Franz Boehm (October 3, 1880 in Boleszyn – February 13, 1945 in Dachau concentration camp) was a Roman Catholic priest of the Archdiocese of Cologne, resistance fighter and martyr.

Life 
Franz Boehm came from a German-Polish family of teachers. He spent his primary school years in the Rhineland. He was graduated from a secondary school in Mönchengladbach. After his philosophical and theological studies in Bonn, he was ordained a priest for the Archdiocese of Cologne in 1906. At his three chaplain positions in the Ruhr area, he was also active in the Polish pastoral care, as he speaks the Polish language. He also baptized in his mother tongue and not in Latin, as originally intended. He took up his first pastor's post in 1917 in St. Katharina in Düsseldorf. In 1923 he became a pastor in Sieglar.

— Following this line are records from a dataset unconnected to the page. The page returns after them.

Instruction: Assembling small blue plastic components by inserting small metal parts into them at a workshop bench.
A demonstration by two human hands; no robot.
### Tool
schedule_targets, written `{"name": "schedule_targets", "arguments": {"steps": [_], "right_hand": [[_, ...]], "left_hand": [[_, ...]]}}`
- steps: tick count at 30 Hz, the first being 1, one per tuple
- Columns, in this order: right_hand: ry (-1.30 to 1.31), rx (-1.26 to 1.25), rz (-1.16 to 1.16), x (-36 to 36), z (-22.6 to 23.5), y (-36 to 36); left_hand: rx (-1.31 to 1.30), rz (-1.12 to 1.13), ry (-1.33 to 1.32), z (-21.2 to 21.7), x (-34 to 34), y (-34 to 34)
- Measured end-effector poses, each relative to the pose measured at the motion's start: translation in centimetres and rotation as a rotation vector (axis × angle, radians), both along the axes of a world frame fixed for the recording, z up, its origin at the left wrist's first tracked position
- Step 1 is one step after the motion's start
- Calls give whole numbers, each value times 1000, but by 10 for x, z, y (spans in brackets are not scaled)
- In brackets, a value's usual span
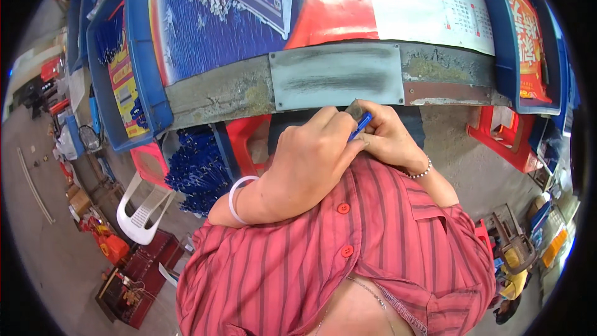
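My left hand (311, 162) and my right hand (388, 137) meet close together just below the front edge of the workbench (236, 96). Both pinch a small blue plastic part (360, 126), with a grey piece at its top end. The left fingers curl over it from the left; the right fingers grip it from the right. A white bangle (235, 198) sits on my left wrist and a bead bracelet (423, 172) on my right. My red striped shirt (311, 261) fills the lower view. A worn grey metal plate (336, 78) is fixed to the bench right above the hands.
A heap of blue parts (196, 171) lies in a bin at lower left of the hands. Blue trays (140, 56) stand on the bench at left and right. A white plastic chair (143, 208), red stools (504, 140) and clutter stand on the floor.
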State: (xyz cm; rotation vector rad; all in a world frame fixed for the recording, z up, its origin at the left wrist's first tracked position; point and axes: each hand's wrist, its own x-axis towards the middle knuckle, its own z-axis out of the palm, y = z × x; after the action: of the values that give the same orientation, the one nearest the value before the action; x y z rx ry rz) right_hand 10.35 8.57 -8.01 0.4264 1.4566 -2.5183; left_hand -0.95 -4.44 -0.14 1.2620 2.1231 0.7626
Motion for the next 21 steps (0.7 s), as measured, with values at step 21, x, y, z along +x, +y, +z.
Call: {"name": "schedule_targets", "arguments": {"steps": [21], "right_hand": [[53,-201,-139,3,-8,9]], "left_hand": [[-12,-131,47,17,-4,37]]}}
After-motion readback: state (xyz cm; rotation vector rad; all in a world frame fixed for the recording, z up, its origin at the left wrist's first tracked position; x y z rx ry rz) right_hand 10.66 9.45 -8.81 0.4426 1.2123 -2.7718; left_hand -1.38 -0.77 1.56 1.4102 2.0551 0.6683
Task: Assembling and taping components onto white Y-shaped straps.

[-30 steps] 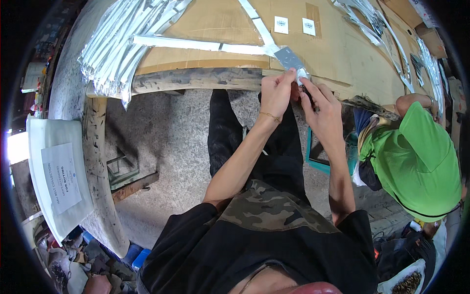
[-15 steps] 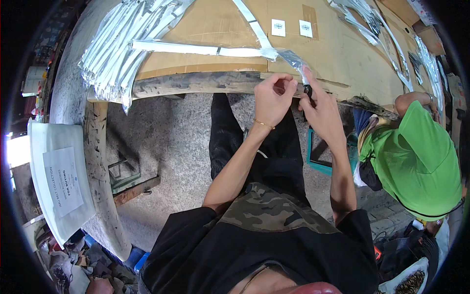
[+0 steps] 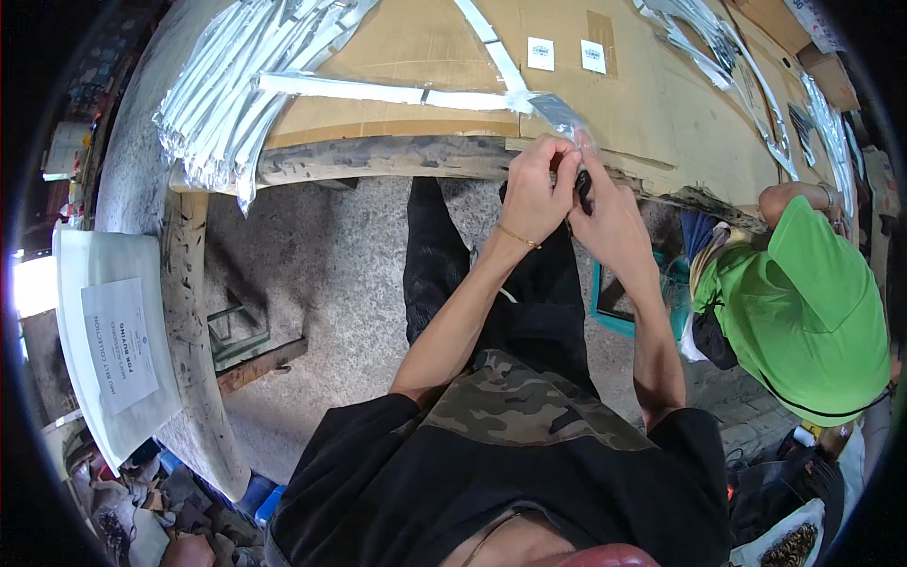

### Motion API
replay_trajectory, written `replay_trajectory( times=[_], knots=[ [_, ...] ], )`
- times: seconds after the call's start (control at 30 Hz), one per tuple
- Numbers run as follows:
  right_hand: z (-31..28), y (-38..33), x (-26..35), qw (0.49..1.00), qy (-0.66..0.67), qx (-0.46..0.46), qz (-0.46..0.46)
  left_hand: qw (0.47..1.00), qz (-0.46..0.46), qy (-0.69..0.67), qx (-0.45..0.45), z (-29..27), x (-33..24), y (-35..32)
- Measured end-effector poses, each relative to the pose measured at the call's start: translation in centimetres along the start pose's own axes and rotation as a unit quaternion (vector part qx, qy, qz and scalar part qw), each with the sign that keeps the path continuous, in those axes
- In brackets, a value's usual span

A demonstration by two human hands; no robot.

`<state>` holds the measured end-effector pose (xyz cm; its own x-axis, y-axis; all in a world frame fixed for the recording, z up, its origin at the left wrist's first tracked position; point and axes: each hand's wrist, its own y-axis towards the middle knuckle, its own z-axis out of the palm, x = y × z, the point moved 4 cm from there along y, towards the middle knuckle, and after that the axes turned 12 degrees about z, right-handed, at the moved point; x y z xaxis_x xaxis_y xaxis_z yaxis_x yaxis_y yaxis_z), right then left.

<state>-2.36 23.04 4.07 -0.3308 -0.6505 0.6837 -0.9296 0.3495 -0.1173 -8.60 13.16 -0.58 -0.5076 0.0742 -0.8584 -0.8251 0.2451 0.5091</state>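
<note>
Left grip (image 3: 537,194): I see it closed on a silver strip (image 3: 557,111) at the surface (image 3: 652,113) edge, 12 o'clock.
Right grip (image 3: 609,213): closed on a small dark thing (image 3: 584,186), touching my left; what it is I cannot tell.
Strip: runs from the hands up onto the cardboard.
Pile (image 3: 227,94): silver strips, 10 o'clock.
Person (image 3: 803,302): green cap, 3 o'clock.

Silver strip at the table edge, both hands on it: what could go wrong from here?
1. The silver strip is pinched right at the table edge by the left hand and right hand; a slip could drop it to the floor.
2. The heap of loose silver strips overhangs the table corner and might slide off if nudged.
3. A person in a green cap sits close to the right elbow, so a bump is possible.
</note>
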Motion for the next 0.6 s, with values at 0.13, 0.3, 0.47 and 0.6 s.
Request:
replay_trajectory(
  times=[0.13, 0.3, 0.47, 0.6],
  knots=[
    [0.0, 0.1, 0.2, 0.994, -0.016, 0.084, 0.072, 0.998, 0.037, 0.044, 0.04, -0.5, 0.2, -0.2],
    [1.3, -0.1, -1.0, 1.0, -0.009, 0.026, 0.015, 0.999, 0.002, 0.012, 0.053, -0.4, 1.0, -1.5],
    [1.5, -1.6, -1.1, 0.99, 0.007, -0.128, -0.065, 0.999, -0.039, 0.022, 0.016, -0.3, 0.8, -2.1],
    [0.4, -1.3, -3.2, 0.948, 0.305, -0.08, 0.038, 0.988, -0.133, -0.077, 0.016, 0.0, 0.7, -2.5]
  ],
)
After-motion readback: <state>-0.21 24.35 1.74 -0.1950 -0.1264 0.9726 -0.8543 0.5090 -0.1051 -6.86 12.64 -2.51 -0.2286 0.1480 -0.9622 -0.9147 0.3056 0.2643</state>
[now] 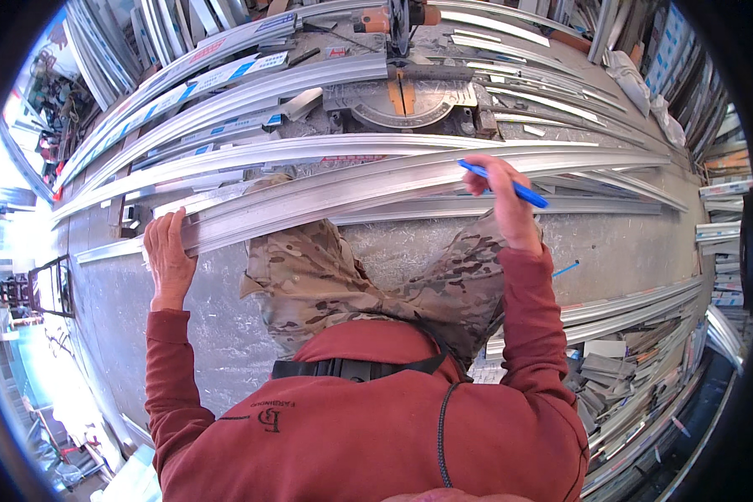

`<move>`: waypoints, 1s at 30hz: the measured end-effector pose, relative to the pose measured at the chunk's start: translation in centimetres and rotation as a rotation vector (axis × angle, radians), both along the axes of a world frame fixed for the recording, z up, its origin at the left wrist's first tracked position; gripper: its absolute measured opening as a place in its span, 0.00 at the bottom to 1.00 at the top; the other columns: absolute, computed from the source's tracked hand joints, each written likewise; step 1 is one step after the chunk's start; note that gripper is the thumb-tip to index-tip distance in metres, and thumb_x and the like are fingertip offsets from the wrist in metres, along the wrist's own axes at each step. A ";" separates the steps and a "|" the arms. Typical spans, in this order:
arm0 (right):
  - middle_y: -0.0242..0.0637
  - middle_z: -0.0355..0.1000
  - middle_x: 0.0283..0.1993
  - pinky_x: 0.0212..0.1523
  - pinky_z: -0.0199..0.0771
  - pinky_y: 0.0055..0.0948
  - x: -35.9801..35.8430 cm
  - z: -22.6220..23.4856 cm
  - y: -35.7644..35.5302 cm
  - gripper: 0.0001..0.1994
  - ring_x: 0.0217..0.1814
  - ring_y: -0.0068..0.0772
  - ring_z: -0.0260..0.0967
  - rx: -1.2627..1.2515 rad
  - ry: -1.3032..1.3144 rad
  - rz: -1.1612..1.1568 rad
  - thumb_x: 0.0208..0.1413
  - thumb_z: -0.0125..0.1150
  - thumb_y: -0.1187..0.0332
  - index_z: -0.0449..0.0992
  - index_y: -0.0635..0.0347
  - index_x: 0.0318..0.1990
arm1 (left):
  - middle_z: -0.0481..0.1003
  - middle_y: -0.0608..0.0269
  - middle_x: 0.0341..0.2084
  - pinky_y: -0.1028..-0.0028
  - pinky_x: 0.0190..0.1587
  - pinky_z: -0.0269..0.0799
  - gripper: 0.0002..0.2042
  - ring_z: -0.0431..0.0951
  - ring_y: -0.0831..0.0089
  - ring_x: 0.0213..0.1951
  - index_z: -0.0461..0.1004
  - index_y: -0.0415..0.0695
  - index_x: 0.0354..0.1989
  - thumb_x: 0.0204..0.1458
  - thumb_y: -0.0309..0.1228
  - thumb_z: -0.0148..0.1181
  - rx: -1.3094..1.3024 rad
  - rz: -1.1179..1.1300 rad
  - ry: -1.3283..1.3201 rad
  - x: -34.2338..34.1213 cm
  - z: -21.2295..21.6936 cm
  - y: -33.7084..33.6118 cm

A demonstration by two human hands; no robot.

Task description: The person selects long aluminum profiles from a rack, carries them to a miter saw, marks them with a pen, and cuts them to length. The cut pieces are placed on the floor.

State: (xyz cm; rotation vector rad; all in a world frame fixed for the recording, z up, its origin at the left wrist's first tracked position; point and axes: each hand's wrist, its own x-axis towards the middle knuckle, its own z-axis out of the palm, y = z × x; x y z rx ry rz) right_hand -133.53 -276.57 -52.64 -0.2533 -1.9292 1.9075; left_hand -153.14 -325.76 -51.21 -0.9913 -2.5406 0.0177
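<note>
A long silvery aluminium profile (309, 197) lies slantwise across my knees, its near end at the left and its far part running off to the right. Around that left end my left hand (169, 255) is closed, fingers over the edge. My right hand (506, 201) is above the profile, right of the middle, closed on a blue pen (531, 197). One end of the pen points left over the metal, the other sticks out to the right. Whether the right hand touches the profile I cannot tell.
Ahead stands a mitre saw (410, 109) with an orange and grey base. More aluminium profiles (226, 155) lie around it on both sides. Offcuts (611, 368) are heaped at the lower right. A thin blue stick (566, 268) lies on the grey floor (627, 251).
</note>
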 end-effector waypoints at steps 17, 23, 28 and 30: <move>0.38 0.75 0.30 0.33 0.70 0.24 -3.2 -4.4 -1.0 0.09 0.30 0.25 0.69 0.294 -0.190 0.024 0.49 0.56 0.72 0.80 0.65 0.36 | 0.67 0.60 0.52 0.58 0.64 0.55 0.43 0.65 0.59 0.58 0.61 0.48 0.61 0.29 0.14 0.67 -0.015 0.003 0.048 -0.2 -1.2 0.1; 0.37 0.76 0.29 0.31 0.69 0.22 -3.0 -5.0 -1.0 0.09 0.28 0.23 0.69 0.308 -0.201 -0.012 0.50 0.56 0.73 0.80 0.64 0.36 | 0.67 0.60 0.53 0.58 0.65 0.55 0.44 0.64 0.59 0.59 0.60 0.49 0.62 0.28 0.14 0.68 -0.007 0.008 0.032 -0.2 -1.1 0.1; 0.35 0.75 0.28 0.30 0.68 0.21 -3.0 -4.7 -1.1 0.09 0.28 0.21 0.68 0.281 -0.187 -0.026 0.52 0.55 0.73 0.80 0.64 0.37 | 0.67 0.61 0.53 0.58 0.65 0.54 0.44 0.63 0.59 0.59 0.60 0.49 0.62 0.28 0.14 0.68 -0.019 0.027 0.019 -0.2 -1.1 0.1; 0.31 0.73 0.27 0.27 0.64 0.18 -3.2 -4.9 -1.1 0.10 0.26 0.16 0.64 0.312 -0.109 -0.024 0.54 0.54 0.73 0.80 0.65 0.38 | 0.67 0.61 0.53 0.58 0.65 0.54 0.44 0.63 0.59 0.59 0.61 0.49 0.61 0.29 0.14 0.67 -0.017 0.026 0.012 -0.1 -1.0 0.2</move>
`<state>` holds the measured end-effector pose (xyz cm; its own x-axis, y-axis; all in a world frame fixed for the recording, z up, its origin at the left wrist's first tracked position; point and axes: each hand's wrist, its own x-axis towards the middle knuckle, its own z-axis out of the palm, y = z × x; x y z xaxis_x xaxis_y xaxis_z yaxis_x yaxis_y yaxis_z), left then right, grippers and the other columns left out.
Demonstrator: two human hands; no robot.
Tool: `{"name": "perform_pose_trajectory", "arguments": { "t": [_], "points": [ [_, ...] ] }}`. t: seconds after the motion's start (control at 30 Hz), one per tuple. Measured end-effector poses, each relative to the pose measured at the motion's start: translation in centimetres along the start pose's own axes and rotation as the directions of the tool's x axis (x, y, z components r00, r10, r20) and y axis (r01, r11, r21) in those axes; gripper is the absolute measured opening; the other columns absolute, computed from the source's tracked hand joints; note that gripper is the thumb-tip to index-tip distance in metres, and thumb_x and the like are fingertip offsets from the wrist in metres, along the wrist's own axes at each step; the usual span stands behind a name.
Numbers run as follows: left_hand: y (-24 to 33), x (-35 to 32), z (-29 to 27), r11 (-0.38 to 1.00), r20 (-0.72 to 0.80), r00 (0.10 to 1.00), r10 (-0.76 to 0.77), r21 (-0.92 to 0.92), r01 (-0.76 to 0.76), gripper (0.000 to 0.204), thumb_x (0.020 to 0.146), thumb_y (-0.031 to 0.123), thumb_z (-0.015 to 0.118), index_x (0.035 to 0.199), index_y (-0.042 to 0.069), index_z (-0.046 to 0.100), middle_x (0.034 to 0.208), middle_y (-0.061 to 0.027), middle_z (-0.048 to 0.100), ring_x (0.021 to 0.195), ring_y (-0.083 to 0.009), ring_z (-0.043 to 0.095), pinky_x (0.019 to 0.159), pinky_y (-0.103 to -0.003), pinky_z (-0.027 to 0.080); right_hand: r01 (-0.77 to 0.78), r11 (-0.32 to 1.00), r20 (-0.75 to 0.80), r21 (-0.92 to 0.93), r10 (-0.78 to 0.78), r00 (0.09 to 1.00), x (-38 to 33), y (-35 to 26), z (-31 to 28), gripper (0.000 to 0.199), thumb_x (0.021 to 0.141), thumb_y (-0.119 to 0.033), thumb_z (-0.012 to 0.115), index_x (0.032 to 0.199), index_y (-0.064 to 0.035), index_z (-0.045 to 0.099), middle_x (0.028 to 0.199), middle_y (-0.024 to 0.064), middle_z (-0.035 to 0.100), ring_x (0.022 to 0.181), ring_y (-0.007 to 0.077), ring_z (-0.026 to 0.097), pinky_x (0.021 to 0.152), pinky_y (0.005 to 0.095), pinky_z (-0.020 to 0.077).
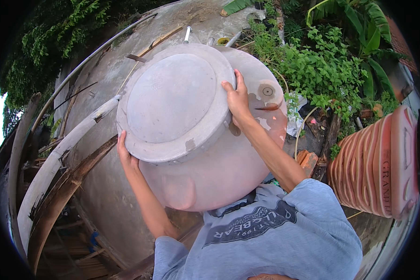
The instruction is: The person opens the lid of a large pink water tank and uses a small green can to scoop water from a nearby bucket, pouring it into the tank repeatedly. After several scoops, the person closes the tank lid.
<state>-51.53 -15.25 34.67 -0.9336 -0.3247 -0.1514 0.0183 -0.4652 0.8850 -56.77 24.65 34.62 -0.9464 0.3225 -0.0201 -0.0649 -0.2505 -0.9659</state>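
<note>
My two hands grip opposite sides of a large round grey lid [172,98] with a raised flat centre and a wide rim. My left hand [127,151] wraps the lid's lower left edge. On the upper right edge, my right hand [238,95] has its thumb over the rim. Beneath the lid is a big faded pink water tank [210,184], rounded and stained, with patches of peeling grey. The lid covers much of the tank's top toward the left; I cannot tell whether it rests there. A small round fitting [267,91] shows on the tank's right side.
A ribbed orange tank [364,163] stands at the right. Weathered bent poles [56,158] and planks run along the left. Leafy plants [322,70] grow at the upper right, near broken bricks [307,161]. Grey concrete [102,186] spreads around the pink tank.
</note>
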Motion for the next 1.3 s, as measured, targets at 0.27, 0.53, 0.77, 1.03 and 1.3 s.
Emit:
{"name": "perform_pose_trajectory", "arguments": {
  "t": [0.27,0.53,0.77,1.03,1.3],
  "points": [
    [0.1,-0.7,0.4,0.980,-0.231,0.953,0.197,0.049,-0.191,0.056,0.099,0.035,0.063,0.139,-0.003,0.053,0.133,-0.0161,0.061,0.117,-0.0266,0.062,0.100,-0.040,0.050,0.039,0.999,-0.049,-0.012,-0.039,0.998,-2.1,-0.3,-2.5,0.058,0.099,-0.035,0.059,0.145,-0.0042,0.043,0.155,0.0208,0.033,0.138,0.0302,0.039,0.113,0.0424,0.0325],
    [-6.1,-13.3,12.4,0.927,-0.381,0.845,0.374,0.139,-0.347,0.079,0.101,0.018,0.058,0.163,0.012,0.010,0.165,-0.0163,0.020,0.146,-0.0314,0.033,0.118,-0.045,0.031,-0.049,0.955,0.382,-0.293,0.164,0.910,14.2,-4.3,1.1,0.061,0.095,-0.037,0.065,0.144,-0.0042,0.049,0.134,0.0157,0.061,0.123,0.0249,0.060,0.101,0.0370,0.0472],
    [-3.9,-9.8,8.3,0.953,-0.266,0.916,0.301,0.062,-0.295,0.075,0.099,0.015,0.059,0.161,0.011,0.018,0.154,-0.0183,0.040,0.135,-0.0328,0.048,0.110,-0.047,0.043,-0.194,0.977,0.362,-0.084,0.211,0.908,9.3,-3.7,-0.5,0.064,0.100,-0.020,0.056,0.156,-0.0045,0.031,0.145,0.0178,0.054,0.122,0.0263,0.061,0.102,0.0382,0.0493],
    [1.0,-0.2,1.0,0.996,-0.155,0.985,0.072,0.055,-0.064,0.054,0.103,0.036,0.054,0.140,-0.003,0.051,0.136,-0.0170,0.060,0.121,-0.0275,0.061,0.102,-0.040,0.050,0.099,0.989,-0.044,-0.111,-0.105,0.994,-4.2,0.6,0.5,0.063,0.104,-0.030,0.050,0.156,-0.0020,0.029,0.161,0.0223,0.030,0.151,0.0306,0.027,0.122,0.0421,0.0226],
    [-5.8,-12.3,11.1,0.923,-0.391,0.842,0.373,0.248,-0.294,0.070,0.105,0.031,0.054,0.160,0.006,0.019,0.160,-0.0181,0.031,0.142,-0.0299,0.039,0.113,-0.041,0.038,-0.023,0.991,0.256,-0.129,0.055,0.965,10.4,-2.6,-0.9,0.064,0.098,-0.034,0.062,0.149,-0.0028,0.042,0.144,0.0186,0.052,0.129,0.0259,0.053,0.108,0.0373,0.0421]
  ]
}}
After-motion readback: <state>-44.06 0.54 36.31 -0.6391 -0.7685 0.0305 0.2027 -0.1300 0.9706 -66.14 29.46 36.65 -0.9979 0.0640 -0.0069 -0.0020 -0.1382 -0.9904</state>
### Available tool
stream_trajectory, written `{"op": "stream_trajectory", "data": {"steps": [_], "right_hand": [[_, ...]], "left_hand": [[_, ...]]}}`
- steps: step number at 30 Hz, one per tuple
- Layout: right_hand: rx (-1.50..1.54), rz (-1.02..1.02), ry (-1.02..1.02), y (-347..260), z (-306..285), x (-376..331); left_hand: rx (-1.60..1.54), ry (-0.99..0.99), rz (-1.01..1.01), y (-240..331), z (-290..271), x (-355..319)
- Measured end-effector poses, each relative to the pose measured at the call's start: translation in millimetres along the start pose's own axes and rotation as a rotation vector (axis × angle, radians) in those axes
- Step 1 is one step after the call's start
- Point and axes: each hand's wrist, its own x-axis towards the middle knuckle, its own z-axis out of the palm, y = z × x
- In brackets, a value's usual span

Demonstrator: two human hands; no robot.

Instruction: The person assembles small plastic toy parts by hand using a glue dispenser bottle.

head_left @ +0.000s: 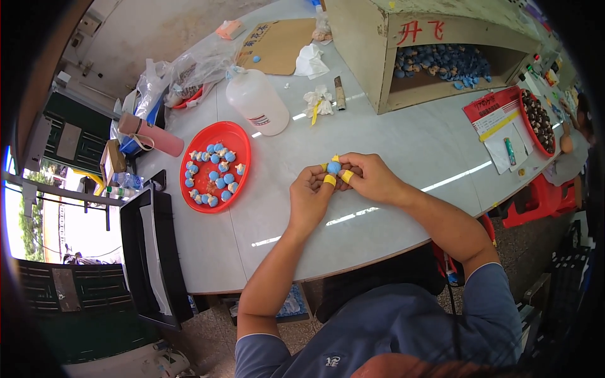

Resistance to National Socialism 
Supported by the mayor of Sieglar, the Gestapo repeatedly investigated Boehm and imposed numerous sanctions. In 1934 there were criminal proceedings, which were discontinued; In 1935, Boehm was banned from teaching religious education. At the same time he received his first expulsion from the administrative district of Cologne, which was lifted again in 1936 by an amnesty. The second and final expulsion followed in 1937. Boehm had to leave Sieglar and wait for the General Vicariate to assign him a new job. However, the archbishop's policy of protecting its own clergy did not make it possible for Boehm to receive a new pastorate directly. In letters, Boehm took the view that he had acted in Sieglar according to the motto “stand fast in one spirit, with one soul striving for the faith of the gospel; and in nothing affrighted by the adversaries” (Phil. 1:27 f.). Therefore, in a letter dated October 12, 1937, he asked the General Vicariate to "take pity on the physical and mental pressure" and to "assign him to a new place of work as soon as possible".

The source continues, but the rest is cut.